I do have a style, but it exists to differentiate between inline elements (no preceding newline) and block elements (with preceding newline).  Even then, I ignore it in some cases (tables).  When integrating with JavaScript, I prefer to bind events from the JavaScript side rather than using the old-school event attributes.  This has the plus side of making my scripts only work on standards-compliant browsers.  I hate using browser detection, and it's easily spoofed by user configuration anyway.  My browser detection is "if the page doesn't work, STOP USING INTERNET EXPLORER."

Also, WYSIWYG editors are for n00bs.

CSS

At first, I was like
selector { name:value; name:value; name:value; name:value; }
but then I got tired of holding the spacebar, so then I was like
selector { name: value; name: value; name: value; }
The "two spaces as an indent" thing actually came over from mIRC scripting, believe it or not.
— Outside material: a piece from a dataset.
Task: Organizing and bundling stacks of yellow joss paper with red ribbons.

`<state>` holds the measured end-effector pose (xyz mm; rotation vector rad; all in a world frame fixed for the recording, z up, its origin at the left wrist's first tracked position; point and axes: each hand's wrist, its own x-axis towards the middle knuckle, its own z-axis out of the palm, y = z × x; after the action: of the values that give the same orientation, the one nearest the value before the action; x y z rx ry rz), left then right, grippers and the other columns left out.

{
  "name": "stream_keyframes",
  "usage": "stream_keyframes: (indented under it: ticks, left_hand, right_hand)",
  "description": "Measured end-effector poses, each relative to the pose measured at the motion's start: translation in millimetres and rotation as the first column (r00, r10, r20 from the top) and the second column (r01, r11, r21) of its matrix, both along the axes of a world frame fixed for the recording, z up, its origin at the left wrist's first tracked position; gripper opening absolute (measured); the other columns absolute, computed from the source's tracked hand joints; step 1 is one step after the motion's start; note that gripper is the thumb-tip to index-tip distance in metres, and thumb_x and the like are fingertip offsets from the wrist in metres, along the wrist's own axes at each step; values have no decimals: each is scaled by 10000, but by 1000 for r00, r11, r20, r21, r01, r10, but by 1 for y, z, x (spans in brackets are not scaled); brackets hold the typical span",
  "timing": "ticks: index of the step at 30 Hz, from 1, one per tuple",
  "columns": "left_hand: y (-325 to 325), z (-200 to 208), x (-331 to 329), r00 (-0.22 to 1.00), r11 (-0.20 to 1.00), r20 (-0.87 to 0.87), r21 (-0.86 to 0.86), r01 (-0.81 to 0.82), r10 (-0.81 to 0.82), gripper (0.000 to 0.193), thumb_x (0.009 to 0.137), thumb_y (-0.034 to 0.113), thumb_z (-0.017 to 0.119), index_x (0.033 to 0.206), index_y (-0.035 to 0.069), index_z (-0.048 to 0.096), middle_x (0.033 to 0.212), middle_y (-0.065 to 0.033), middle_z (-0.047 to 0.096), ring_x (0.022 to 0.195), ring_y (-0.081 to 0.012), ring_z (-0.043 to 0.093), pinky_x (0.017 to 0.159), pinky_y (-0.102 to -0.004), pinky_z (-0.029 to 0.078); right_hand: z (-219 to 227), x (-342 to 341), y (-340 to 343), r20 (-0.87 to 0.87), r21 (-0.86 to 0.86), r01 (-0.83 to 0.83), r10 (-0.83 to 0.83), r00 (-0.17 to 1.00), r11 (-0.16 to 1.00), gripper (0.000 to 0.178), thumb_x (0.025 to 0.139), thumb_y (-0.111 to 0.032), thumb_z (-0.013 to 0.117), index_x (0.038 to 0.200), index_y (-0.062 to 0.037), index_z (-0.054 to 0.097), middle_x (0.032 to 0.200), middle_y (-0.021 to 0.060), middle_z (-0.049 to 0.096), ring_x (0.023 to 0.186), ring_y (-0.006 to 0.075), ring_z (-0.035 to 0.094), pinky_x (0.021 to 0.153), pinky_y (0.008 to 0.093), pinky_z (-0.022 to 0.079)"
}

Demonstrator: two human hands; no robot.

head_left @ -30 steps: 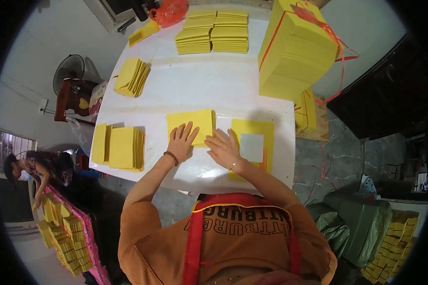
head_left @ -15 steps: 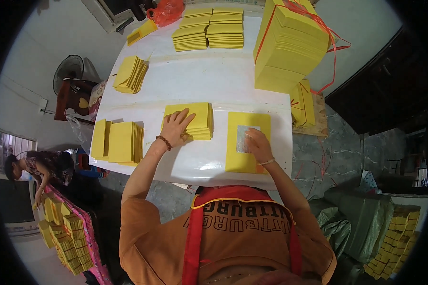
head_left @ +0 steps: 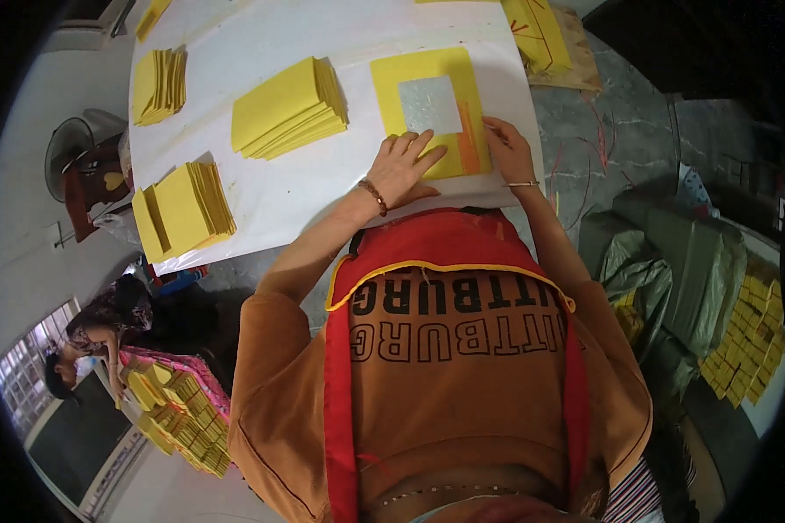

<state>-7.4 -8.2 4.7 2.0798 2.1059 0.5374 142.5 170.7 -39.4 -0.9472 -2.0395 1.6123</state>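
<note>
Wide white counter (head_left: 323,187) bearing three stacks of yellow paper sheets: (head_left: 290,106), (head_left: 183,209), (head_left: 160,83). Near its front edge, a flat yellow paper sheet with a silver foil square (head_left: 429,106) at its centre. Left hand (head_left: 403,166) flat and released, fingers spread on the sheet's lower left corner. Right hand (head_left: 508,150) resting open at the sheet's lower right edge, pressing, grasping nothing

Orange shirt under a red apron

The short-sleeved shirt (head_left: 462,383) has black lettering; the apron (head_left: 449,248) is edged yellow. A beaded bracelet (head_left: 375,197) and thin bangle (head_left: 522,184) circle the wrists.
</note>
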Motion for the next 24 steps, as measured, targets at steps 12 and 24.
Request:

JavaScript/PHP/pretty much any C-based language
  • Originally I used as little whitespace as I could get away with (basically just indents and separating keywords), but then I had trouble reading my code.
  • Single spaces used for each indent level, with code on the same line as the opening curly brace.
  • Hardly ever a comment on the same line as an opening curly brace, because that just looks weird.
  • Code blocks only ever surrounded by curly braces if they contain more than one line or if they're a function body.
  • (JavaScript) I disagree with Douglas Crockford.
function function_name( parameter1, parameter2 ) {line of code; line of code; if( condition ) one line; else {two; or; more; lines; } }
I'll put a single line after (on the same line as) an if (and only after an if) if and only if it's return, break, or continue, and it has no else.  I used the word 'if' a lot in that sentence.

SQL

That's pronounced "ess-kyu-ell", not "sequel" or "squirrel".

I stole most of this from a friend of mine, who has really good ideas every now and then.  This is mostly for MSSQL, as that's what we were using.
  • SELECT, FROM, and WHERE on their own line
  • For long lists of stuff in the SELECT clause, indent each column, and put commas before column names instead of after.  This makes it easy to add, remove, and comment/uncomment column names.
  • Indent JOINs/CROSS APPLYs in the FROM clause.
  • Using JOINs looks a lot cleaner than relating all your tables together in the WHERE clause (both produce similar results, but JOINs make controlling what you get easier)
  • Indent conditions in the WHERE clause, with your AND/OR before each condition, again to make it easy to add, remove, and comment/uncomment stuff.
  • Probably more, I haven't used SQL on a daily basis since my contract ran out at Silverchair.

Powershell

For whatever reason I've been putting opening curly braces at the end of the line in Powershell.  Curly braces are mandatory on all code blocks in Powershell, and there's actually a "script block" data type that you can use as a function argument.  I also use tabs instead of spaces here, but generally set the tab size to one character in my editor (Notepad++).  I will use a combination of tabs and spaces to make things line up regardless of tab size if I split lines for readability.  On a side note, Notepad++ really hates it when I try to use a combination of tabs and spaces when indenting a line.  It converts everything to tabs, forcing me to go back and change things back to spaces when they should be spaces.

mIRC

This one is a no-brainer, mIRC's script editor forces its own style on you.  Curly braces on the ends of lines, two spaces per indent level, with lines broken apart for readability being indented further.  It's not configurable and it enforces the style with a button press in the editor or when you save.  Also, those unquoted strings.  Khaled Mardam-Bey, you silly.

Perl
-f>@+?*<.-&'_:$#/!
lol, I don't use Perl.  Because Perl encourages writing unreadable code.  For what it's worth, I have programmed in Perl before (an IRC bot, designed to run via XChat), but everything I did felt incredibly hack-ish, and no other language has ever given me that vibe.

I've used other languages here and there (bash, Java, Lisp, Python), but not nearly often enough to really matter.